CS 368-3 (2012 Summer) — Day 12 Homework

Due Monday, July 30, at the start of class.

Weather Forecast Analysis, Part I

The purpose of this three-part project is to compare weather forecasts against actual weather observations. In this first part, the goal is to save information about today’s weather forecast. After running this script several days in a row, we will have forecast data against which we can compare actual data. So, this first script will download today’s weather forecast, extract key data, and save them in a simple text format.

Tasks

Every day, sometimes several times during the day, there is a text weather forecast for Madison posted at the following URL:

http://www.ssec.wisc.edu/cgi-bin/lc?mad_for

The forecast is generally for the next several days. But, we are simply interested in the forecast for today and tonight. Here is a sample fragment of the actual HTML that includes the forecast for one day:

<TD>
<H1>Madison Forecast</H1>
Local Madison Forecast
300 AM CDT THU JUL 29 2010
<br><br><font size=+1><B>TODAY...</B></font>SUNNY. HIGHS IN THE LOWER 80S. NORTHWEST WINDS UP TO
5 MPH.
<br><br><font size=+1><B>TONIGHT...</B></font>PARTLY CLOUDY. LOWS AROUND 60. NORTHWEST WINDS UP TO
5 MPH THROUGH AROUND MIDNIGHT BECOMING CALM.

Note: The sample above does not include most of the actual HTML page downloaded from the URL above. There are many more lines in the real file!

The goal for today is to parse enough of the downloaded forecast to get a Unix time for the forecast time, and the textual forecast predictions for the high and low temperatures. Then, we save the data for later analysis.

Required Work

If you like, you need only implement two subroutines in the larger script. That is, I have written the rest of the script (available here), and you can just fill in two critical parts related to today’s lecture. BUT please consider doing the whole script yourself!!! I am much more willing to overlook minor flaws if you do the whole script; if you start with mine and make many mistakes, you risk not getting full credit.

Subroutine #1: convert_timestamp This function converts a timestamp, in the text format used in the forecasts, to a standard Unix (integer) timestamp. As described in the comment before the function itself, the function should return the Unix timestamp; if something goes wrong, it should return undef. For example:

convert_timestamp('1034 AM CDT THU JUL 29 2010') => 1280417640

For testing and validations, you can use the Epoch Converter website to convert a regular date and time to a Unix timestamp. Beware: The main conversion form on that website expects times in GMT (UTC), not U.S. Central Daylight Time. So be sure to enter your times correctly adjusted for UTC, or use the later form that accepts an RFC 2822 formatted date and specify “CDT” as the timezone!

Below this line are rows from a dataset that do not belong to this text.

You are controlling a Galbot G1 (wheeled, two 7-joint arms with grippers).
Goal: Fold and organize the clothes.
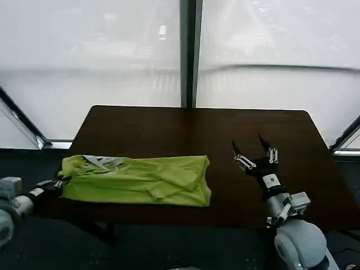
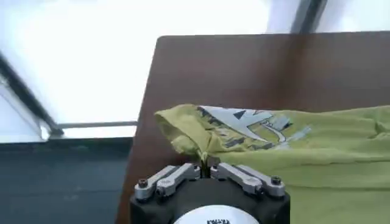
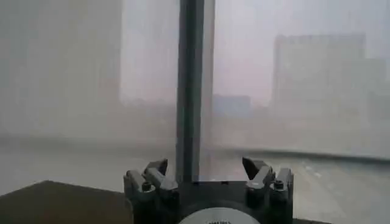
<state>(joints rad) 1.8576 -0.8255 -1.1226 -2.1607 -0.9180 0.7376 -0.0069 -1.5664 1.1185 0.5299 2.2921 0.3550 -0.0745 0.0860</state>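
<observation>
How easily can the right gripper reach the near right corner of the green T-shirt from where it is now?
Probably easily: the right gripper is open above bare table beside the T-shirt, with nothing between.

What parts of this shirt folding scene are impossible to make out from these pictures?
- What the print on the T-shirt depicts: creased in the left wrist view, tiny in the head view.
- The T-shirt's underside against the table.
- The left gripper fingertips: buried in cloth.
- The table's near edge below the right gripper: hidden by the arm.
</observation>
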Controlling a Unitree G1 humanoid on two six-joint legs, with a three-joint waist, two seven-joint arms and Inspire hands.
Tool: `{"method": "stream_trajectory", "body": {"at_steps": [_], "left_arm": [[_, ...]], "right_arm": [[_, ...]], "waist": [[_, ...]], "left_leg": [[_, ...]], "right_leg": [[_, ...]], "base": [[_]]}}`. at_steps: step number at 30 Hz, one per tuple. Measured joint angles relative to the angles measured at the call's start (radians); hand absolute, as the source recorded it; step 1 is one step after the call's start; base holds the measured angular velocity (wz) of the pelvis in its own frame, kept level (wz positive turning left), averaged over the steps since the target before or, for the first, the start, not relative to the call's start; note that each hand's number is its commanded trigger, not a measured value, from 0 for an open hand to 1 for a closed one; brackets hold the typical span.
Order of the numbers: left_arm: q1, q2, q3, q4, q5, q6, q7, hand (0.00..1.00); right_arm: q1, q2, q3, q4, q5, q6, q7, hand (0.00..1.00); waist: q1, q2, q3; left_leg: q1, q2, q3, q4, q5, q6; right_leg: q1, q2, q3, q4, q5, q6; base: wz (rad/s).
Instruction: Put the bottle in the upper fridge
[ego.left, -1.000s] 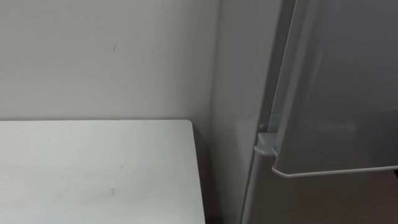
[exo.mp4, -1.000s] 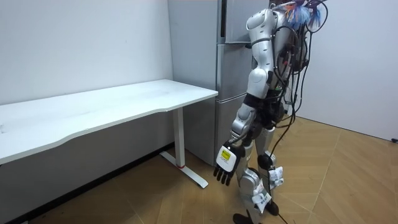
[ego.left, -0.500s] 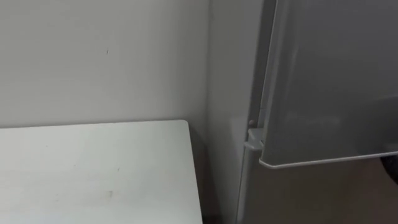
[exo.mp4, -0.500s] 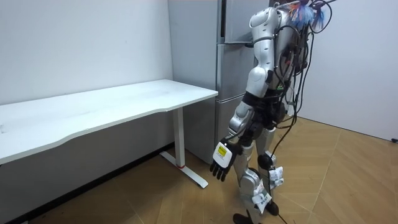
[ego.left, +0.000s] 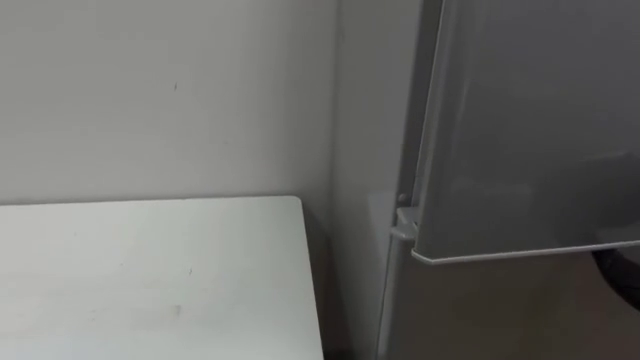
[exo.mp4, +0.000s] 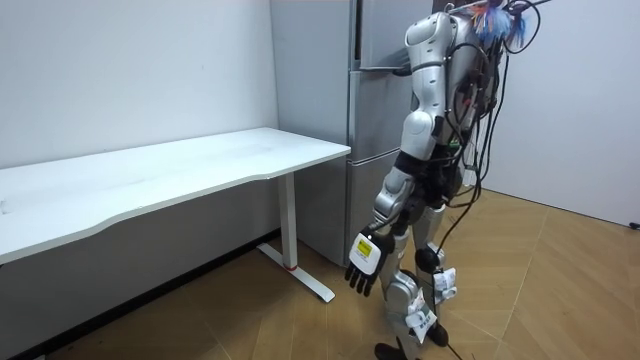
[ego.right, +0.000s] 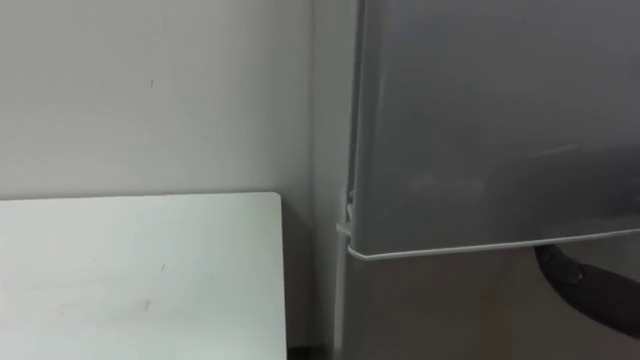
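I stand close in front of the grey fridge (exo.mp4: 372, 120), at the end of the white table. Its upper door (ego.left: 530, 130) fills the right side of the eye views, and its lower edge with a pale lip juts out over the lower door (ego.left: 480, 310). A dark curved shape (ego.right: 590, 285) pokes in just under that edge at the far right. It looks like part of my right arm or hand, and its fingers cannot be made out. My left hand (exo.mp4: 363, 262) hangs open beside my thigh, holding nothing.
The white table (ego.left: 150, 280) reaches almost to the fridge's side, with a narrow dark gap between them. A plain wall (ego.left: 170, 90) runs behind it. In the room view, wooden floor (exo.mp4: 560, 290) lies open behind me.
The dark shape under the upper door's edge has come further into view from the right. The eye view has shifted a little. My left hand has swung slightly at my side.
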Motion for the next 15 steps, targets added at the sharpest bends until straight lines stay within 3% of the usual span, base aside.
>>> {"method": "stream_trajectory", "body": {"at_steps": [12,15], "left_arm": [[-0.003,0.004,0.0,-0.005,0.024,0.0,-0.003,0.0],[-0.002,0.008,0.0,-0.005,0.033,0.0,-0.004,0.0]], "right_arm": [[-0.029,0.001,0.035,0.0,-0.002,0.012,0.021,0.0],[-0.047,0.023,0.044,0.0,-0.003,0.012,0.034,0.0]], "waist": [[0.014,0.0,-0.0002],[0.014,0.0,0.0]], "left_leg": [[0.0,0.008,0.004,0.005,0.004,-0.007],[-0.001,0.011,0.002,0.005,0.007,-0.011]], "right_leg": [[-0.001,0.007,0.0,-0.001,0.005,-0.008],[0.001,0.009,-0.001,-0.001,0.007,-0.012]], "base": [[0.0],[0.0]]}}
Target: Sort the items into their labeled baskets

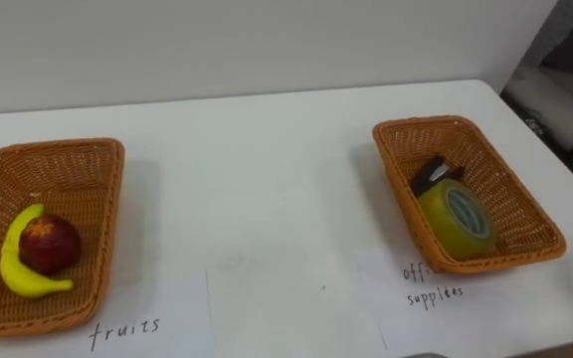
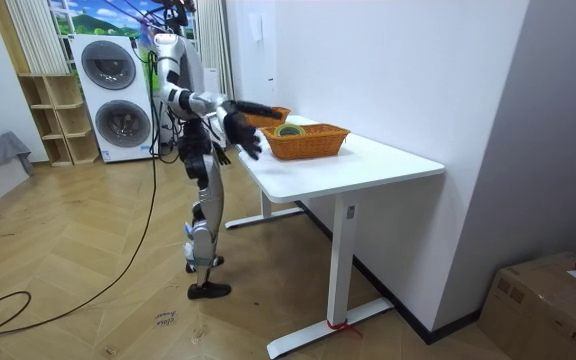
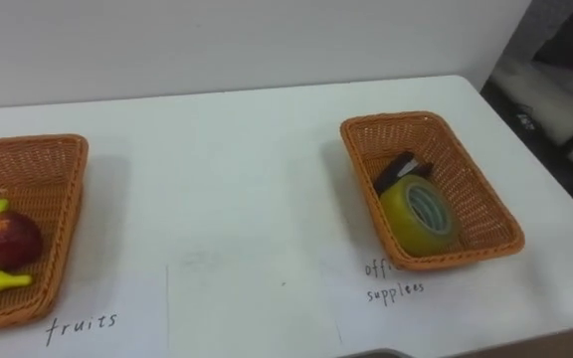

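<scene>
On the white table stand two wicker baskets. The left basket, by a paper marked "fruits", holds a yellow banana and a red apple. The right basket, by a paper marked "office supplies", holds a roll of yellowish tape and a dark object behind it. In the room view I stand at the table's end with both arms raised forward. My right hand hangs open off the table's edge, fingers spread. My left hand reaches toward the far basket.
A blank paper sheet lies on the table between the two labels. The wall runs along the table's far side. In the room view, washing machines and a wooden shelf stand behind me, and a cardboard box sits at the right.
</scene>
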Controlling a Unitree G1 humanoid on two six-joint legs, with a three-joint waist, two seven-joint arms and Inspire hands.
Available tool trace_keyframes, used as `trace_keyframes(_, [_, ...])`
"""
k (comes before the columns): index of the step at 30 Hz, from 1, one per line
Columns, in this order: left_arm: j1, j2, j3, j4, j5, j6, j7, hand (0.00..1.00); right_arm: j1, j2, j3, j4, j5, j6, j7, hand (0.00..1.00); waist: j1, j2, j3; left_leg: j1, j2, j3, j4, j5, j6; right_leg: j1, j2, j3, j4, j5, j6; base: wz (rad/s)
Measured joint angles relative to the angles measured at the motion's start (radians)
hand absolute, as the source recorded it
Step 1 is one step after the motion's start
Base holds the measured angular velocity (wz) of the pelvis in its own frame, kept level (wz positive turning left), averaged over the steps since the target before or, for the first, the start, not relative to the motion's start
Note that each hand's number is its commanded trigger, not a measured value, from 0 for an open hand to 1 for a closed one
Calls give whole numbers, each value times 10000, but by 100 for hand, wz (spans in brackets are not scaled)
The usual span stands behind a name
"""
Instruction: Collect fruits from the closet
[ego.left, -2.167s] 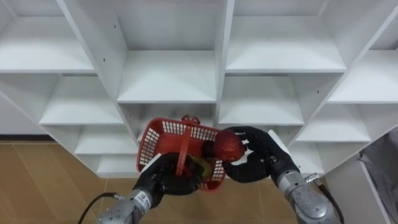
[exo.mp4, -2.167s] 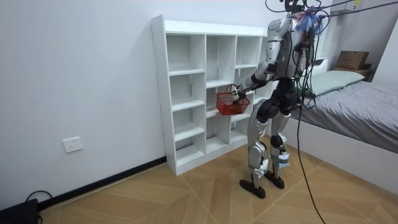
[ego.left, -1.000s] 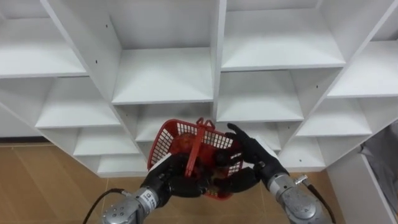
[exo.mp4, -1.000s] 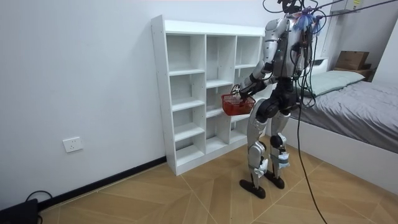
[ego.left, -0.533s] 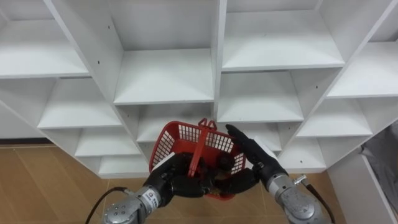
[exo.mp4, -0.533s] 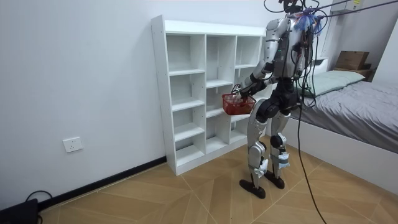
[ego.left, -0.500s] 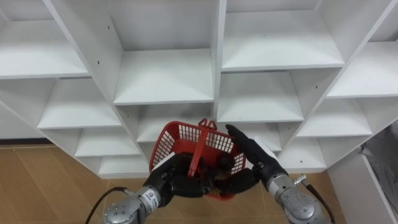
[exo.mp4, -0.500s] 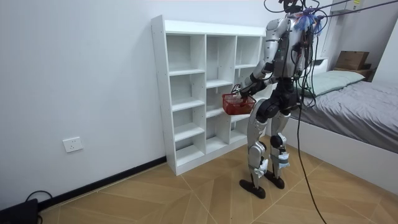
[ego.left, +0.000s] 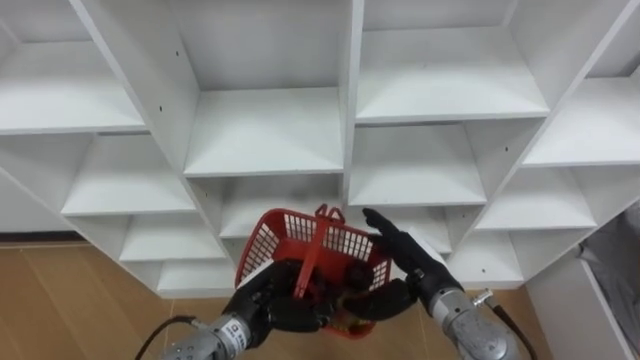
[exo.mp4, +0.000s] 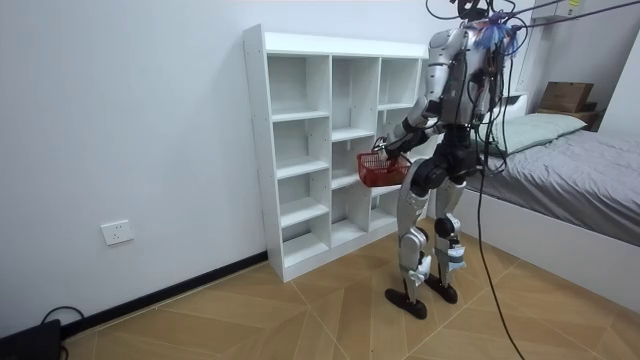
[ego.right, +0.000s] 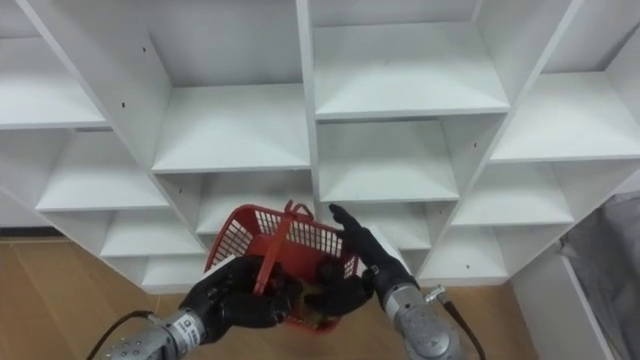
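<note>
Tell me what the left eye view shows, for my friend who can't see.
The robot's left hand grips the handle of a red plastic mesh basket, and its right hand rests open against the basket's side, in front of a white wooden shelf unit.

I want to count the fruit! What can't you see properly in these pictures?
1. The red basket's contents: in the eye views, its mesh wall, the left hand and the right hand hide them, so number and kind are unclear.
2. Room view: the basket is too small to see inside.
3. White shelf unit's lower middle compartments: eye views, behind basket and arms.
</note>
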Motion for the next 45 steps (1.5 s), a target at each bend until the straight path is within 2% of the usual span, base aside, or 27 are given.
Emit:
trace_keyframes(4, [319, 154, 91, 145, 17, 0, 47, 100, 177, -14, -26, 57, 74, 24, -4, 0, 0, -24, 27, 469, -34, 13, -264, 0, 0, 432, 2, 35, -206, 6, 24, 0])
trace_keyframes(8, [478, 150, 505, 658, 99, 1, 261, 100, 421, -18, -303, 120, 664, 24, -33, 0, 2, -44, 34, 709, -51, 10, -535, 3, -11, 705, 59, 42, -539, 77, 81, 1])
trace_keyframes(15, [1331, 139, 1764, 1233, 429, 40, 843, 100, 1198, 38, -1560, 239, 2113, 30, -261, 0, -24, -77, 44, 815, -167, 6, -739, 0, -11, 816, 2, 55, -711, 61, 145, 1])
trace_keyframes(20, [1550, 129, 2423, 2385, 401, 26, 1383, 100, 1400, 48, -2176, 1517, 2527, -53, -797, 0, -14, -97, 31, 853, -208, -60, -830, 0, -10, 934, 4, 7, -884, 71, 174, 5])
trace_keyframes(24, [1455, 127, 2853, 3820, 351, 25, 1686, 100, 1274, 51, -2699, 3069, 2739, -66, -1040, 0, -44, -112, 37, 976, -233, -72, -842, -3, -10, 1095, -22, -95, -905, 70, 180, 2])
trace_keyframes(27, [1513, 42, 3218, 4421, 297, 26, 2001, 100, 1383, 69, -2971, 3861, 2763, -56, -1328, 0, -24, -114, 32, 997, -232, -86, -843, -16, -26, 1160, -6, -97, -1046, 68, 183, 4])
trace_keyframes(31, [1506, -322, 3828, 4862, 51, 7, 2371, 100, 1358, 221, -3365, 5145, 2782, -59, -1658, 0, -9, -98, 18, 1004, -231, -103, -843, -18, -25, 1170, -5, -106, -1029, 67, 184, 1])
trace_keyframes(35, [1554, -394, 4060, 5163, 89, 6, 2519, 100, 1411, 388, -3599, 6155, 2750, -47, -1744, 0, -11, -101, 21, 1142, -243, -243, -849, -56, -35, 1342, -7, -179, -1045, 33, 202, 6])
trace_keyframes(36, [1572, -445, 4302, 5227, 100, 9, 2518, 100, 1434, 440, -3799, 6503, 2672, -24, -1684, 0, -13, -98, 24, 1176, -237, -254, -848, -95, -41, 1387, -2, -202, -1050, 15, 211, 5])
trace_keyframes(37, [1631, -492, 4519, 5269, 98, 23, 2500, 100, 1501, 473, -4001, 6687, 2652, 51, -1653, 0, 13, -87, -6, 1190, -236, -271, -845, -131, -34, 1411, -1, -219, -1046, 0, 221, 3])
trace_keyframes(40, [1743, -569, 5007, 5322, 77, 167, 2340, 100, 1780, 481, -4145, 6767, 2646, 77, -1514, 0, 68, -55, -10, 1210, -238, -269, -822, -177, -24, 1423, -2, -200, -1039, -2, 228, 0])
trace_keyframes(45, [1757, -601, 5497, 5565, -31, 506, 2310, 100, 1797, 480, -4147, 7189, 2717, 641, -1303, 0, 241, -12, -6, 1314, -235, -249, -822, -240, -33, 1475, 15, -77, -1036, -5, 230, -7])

Subroutine #2: write_file This subroutine writes the given string contents to the given file safely. Returns true upon success or false otherwise. So basically, this is an extension of the pattern shown in class. However, to get full credit, you must integrate the tempfile() function for creating and opening your temporary output file; rename the temporary file to its final name as shown. Also, do a good job of checking for errors throughout the subroutine.

Note: The starter script includes the --test option and a few test cases; if you write your own script, you should add the unit testing pattern, too. Be sure your convert_timestamp subroutine works with the given tests. Consider adding more (see below).

Optional Work

If you want to make the assignment a bit more challenging, simply delete the contents of any other subroutines in the starter script, and try writing them yourself. Use the unit tests to make sure you get back to success.

But again, if you feel up to it (and I think many of you are!), try to write the entire script on your own. If you do, think about what the entire script needs to do. It should download and parse the weather forecast, and write a text file with the extracted data. The file should be named:

wx-YYYY-MM-DD.txt

Where YYYY is the year, MM the month, and DD the date of the forecast timestamp in the downloaded data.

The file consists of a single line of text with four data fields, separated by tab characters. For example:

2011-07-29\t06:47\tUPPER 80S\tLOWER 60S\n

The date and time fields are from the forecast timestamp, and the high and low predictions are from the “TODAY” and “TONIGHT” sections of the forecast text.

Also, you could add more unit tests to the script. Try lots of different cases. And anytime that you find something in the real, live downloaded data that breaks your script, reproduce the failure in a unit test first (before fixing the bug).

Reminders

Do the work yourself, consulting reasonable reference materials as needed. Any resource that provides a complete solution or offers significant material assistance toward a solution not OK to use. Asking the instructor for help is OK, asking other students for help is not. All standard UW policies concerning student conduct (esp. UWS 14) and information technology apply to this course and assignment.

Hand In

A printout of your code, ideally on a single sheet of paper. Be sure to put your own name in the initial comment block. Identifying your work is important, or you may not receive appropriate credit.